» WHAT THE EXERCISE ASKS: What lines in the data hold the string "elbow"? Show them.

» INPUT DATA:
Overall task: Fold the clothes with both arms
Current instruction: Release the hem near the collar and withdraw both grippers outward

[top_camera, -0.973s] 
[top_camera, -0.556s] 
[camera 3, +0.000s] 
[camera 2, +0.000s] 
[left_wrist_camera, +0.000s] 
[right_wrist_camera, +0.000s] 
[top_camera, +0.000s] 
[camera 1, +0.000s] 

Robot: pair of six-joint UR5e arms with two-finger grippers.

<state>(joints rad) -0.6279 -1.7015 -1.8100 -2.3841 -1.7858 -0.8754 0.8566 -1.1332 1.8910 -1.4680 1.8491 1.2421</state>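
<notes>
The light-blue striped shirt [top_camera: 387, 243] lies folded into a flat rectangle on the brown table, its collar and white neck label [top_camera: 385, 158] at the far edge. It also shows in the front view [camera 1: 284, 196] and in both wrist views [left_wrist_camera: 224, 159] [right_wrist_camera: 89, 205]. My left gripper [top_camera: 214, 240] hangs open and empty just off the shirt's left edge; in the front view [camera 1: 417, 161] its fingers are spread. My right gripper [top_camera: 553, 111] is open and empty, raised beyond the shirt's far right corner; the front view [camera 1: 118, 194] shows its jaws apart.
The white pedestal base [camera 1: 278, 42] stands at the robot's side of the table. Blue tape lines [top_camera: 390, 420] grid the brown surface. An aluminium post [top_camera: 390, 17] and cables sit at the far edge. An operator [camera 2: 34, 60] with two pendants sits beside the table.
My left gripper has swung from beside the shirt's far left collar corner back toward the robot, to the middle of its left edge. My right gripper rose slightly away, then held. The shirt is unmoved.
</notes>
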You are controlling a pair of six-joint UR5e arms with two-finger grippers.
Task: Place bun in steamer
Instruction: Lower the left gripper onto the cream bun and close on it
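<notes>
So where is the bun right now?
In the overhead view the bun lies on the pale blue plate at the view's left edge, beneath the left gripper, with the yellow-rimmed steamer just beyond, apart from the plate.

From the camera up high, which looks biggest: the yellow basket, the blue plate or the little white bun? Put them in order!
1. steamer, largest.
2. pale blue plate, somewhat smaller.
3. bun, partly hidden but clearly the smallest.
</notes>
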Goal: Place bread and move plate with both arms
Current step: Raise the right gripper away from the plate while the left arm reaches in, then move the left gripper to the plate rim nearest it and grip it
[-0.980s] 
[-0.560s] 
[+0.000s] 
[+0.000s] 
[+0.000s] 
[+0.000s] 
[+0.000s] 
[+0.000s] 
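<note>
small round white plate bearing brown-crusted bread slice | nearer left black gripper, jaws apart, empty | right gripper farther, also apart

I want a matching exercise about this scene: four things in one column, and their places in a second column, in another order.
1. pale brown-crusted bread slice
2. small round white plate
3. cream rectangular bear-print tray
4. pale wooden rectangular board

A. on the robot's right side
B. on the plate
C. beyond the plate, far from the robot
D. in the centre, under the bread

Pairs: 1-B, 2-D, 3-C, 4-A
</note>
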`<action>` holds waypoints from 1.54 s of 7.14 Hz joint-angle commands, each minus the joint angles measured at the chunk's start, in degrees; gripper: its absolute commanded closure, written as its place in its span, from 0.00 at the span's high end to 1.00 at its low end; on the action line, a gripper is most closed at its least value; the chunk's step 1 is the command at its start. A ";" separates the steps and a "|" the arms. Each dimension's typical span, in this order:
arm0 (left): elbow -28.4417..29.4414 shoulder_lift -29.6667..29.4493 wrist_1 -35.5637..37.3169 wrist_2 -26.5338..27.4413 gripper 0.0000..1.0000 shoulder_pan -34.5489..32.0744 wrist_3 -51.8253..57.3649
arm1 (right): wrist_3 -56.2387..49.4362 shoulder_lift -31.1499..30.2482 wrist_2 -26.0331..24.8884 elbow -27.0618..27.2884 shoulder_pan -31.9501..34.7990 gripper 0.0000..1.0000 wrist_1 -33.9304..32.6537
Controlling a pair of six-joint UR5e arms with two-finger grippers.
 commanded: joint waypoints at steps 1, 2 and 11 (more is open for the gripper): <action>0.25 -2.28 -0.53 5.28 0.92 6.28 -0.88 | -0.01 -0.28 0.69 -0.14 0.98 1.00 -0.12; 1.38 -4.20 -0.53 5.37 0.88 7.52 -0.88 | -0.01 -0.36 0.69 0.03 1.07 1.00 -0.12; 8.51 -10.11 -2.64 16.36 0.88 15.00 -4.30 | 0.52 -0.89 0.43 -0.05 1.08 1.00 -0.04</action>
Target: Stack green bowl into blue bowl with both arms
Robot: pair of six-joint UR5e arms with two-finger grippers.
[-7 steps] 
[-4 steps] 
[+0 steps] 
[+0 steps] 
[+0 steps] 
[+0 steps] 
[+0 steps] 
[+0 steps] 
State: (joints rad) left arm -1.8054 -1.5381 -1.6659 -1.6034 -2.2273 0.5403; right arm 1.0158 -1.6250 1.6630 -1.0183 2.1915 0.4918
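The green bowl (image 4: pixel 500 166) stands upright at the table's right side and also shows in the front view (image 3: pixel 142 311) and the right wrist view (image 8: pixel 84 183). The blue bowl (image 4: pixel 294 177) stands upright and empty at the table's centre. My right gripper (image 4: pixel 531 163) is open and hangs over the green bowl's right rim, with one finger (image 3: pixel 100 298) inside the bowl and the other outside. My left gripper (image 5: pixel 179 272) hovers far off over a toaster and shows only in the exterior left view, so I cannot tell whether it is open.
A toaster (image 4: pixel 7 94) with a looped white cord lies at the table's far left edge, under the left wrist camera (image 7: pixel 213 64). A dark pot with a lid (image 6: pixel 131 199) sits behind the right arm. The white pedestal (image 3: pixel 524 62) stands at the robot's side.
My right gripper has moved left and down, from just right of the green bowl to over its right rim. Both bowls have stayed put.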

» FINISHED EXERCISE:
arm0 (left): elbow -28.4417..29.4414 shoulder_lift -29.6667..29.4493 wrist_1 -35.5637..37.3169 wrist_2 -26.5338..27.4413 gripper 0.0000..1.0000 shoulder_pan -34.5489..32.0744 wrist_3 -51.8253..57.3649
arm1 (right): wrist_3 -56.2387..49.4362 shoulder_lift -31.1499..30.2482 wrist_2 -26.0331..24.8884 elbow -27.0618..27.2884 shoulder_pan -31.9501..34.7990 gripper 0.0000..1.0000 wrist_1 -33.9304..32.6537

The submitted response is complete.